La idea de plantarse en la playa le provocaba una mezcla de pereza y hastío aumentada con el paso de los veranos. Jamás le cogería el punto a esas cosas que Marisol, su mujer, disfrutaba con tanta intensidad. No le gustaba tumbarse en la arena y dejar la mente en blanco. No le gustaba meterse en el agua y colocar el cuerpo a merced de las olas, así como flojo, Manolo, eso es lo mejor para descargar estrés. No le gustaba pegar la hebra con la familia de al lado, mira qué casualidad, si somos casi vecinos, lo que yo te diga, Manolo, el mundo es un pañuelo.

Sin embargo, Manolo nunca se había planteado buscar una alternativa vacacional alejada del paseo marítimo de Torrox o de cualquier otro paseo marítimo. Si tocaba playa, pues playa. Además, los niños tiran mucho y un padre hace lo que haya que hacer para contentarlos.

Al fin y al cabo la playa también tenía cosas buenas. Sobre todo el momento de irse, llegar al apartamento, poner el aire y darle el primer trago a una cerveza bien fría. Una pena que el mundial no durara dos meses. También era interesante la observación del variado muestrario de actitudes y conductas que ofrece el personal aficionado (o resignado) a solazarse en el medio acuático. No obstante, Marisol interpretaba malévolamente que lo que atraía la atención de su esposo en ocasiones era el vigor anatómico de ciertas bañistas acostumbradas a lucir sus encantos sin ataduras.

Aquel día sin ir más lejos, el primero que se quedaron a comer, después de pasarse de la raya con los filetes empanados y la sandía, Manolo se percató de que Marisol estaba enfadada. Él: ¿qué te pasa?. Ella: tú sabrás. Él: yo qué voy a saber. Ella: tú nunca sabes nada. Él: venga mujer, dime. Ella: que no se puede ir mirando los culos ajenos así como así, Manolo, eso es lo que pasa. Él: eso es falso. Ella: ¿tú te crees que yo soy tonta?

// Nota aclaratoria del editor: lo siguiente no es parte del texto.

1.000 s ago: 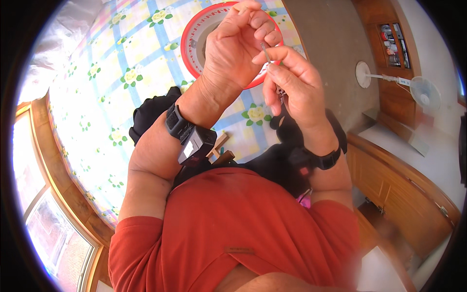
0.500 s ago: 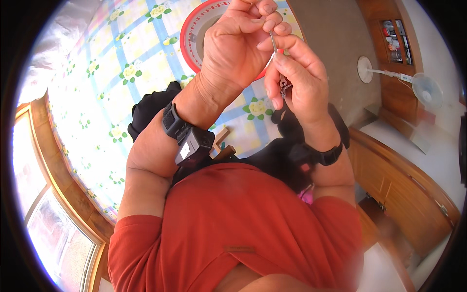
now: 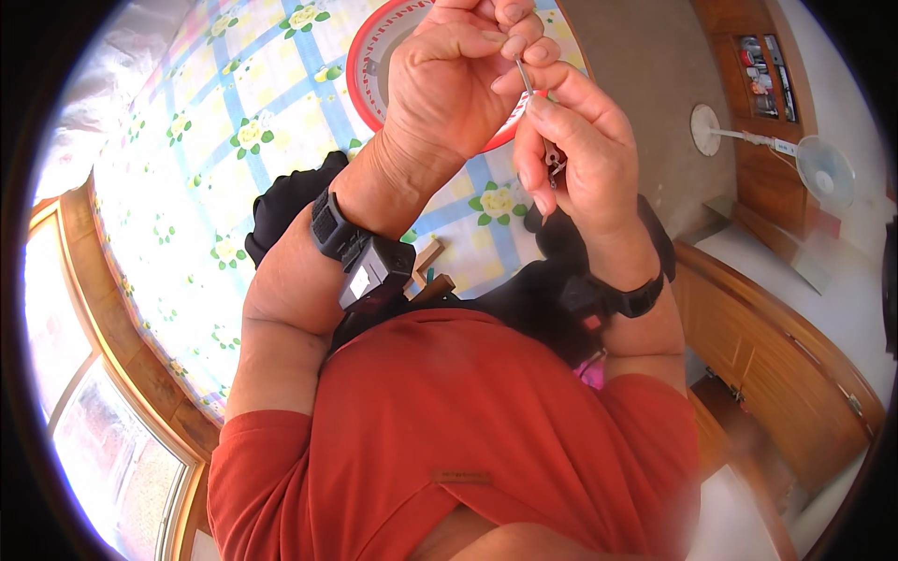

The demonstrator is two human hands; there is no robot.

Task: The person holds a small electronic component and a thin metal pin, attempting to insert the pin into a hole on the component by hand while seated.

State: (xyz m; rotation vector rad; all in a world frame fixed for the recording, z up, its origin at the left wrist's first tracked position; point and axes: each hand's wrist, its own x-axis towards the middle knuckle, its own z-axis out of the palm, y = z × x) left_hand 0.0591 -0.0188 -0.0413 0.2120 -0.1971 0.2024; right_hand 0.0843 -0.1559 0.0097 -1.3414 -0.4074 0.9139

Como Manolo siguió empeñado en que no se había deleitado en la contemplación de ningún culo ajeno, Marisol se levantó de la butaca como una autómata y en dirección a la torre de vigilancia del socorrista dibujó con los dos índices un rectángulo imaginario. Había pedido el VAR. Manolo fue obligado a subir a un habitáculo en el que tres mujeres vigilaban a través de sendas pantallas. Buscaron el corte: Manolo jugando a la palas con el niño, Manolo fijándose con torpe disimulo en un trasero juvenil con tanga fluorescente e incluso mascullando (zoom): «Madre mía del amor hermoso». La indignación de Marisol llegó a su punto culminante. En un aparte deliberó brevemente con el comité de supervisión: pena máxima. En ese instante, Manolo empezó a sudar mucho mientras su mujer le hablaba muy de cerca: «Cari, espabila, que te has quedado traspuesto y te está dando el sol. Que me voy a dar un paseíto por la orilla». Antes de alejarse Marisol añadió «no les quites el ojo de encima a los niños», algo que Manolo cumplió a rajatabla, al menos durante un ratito.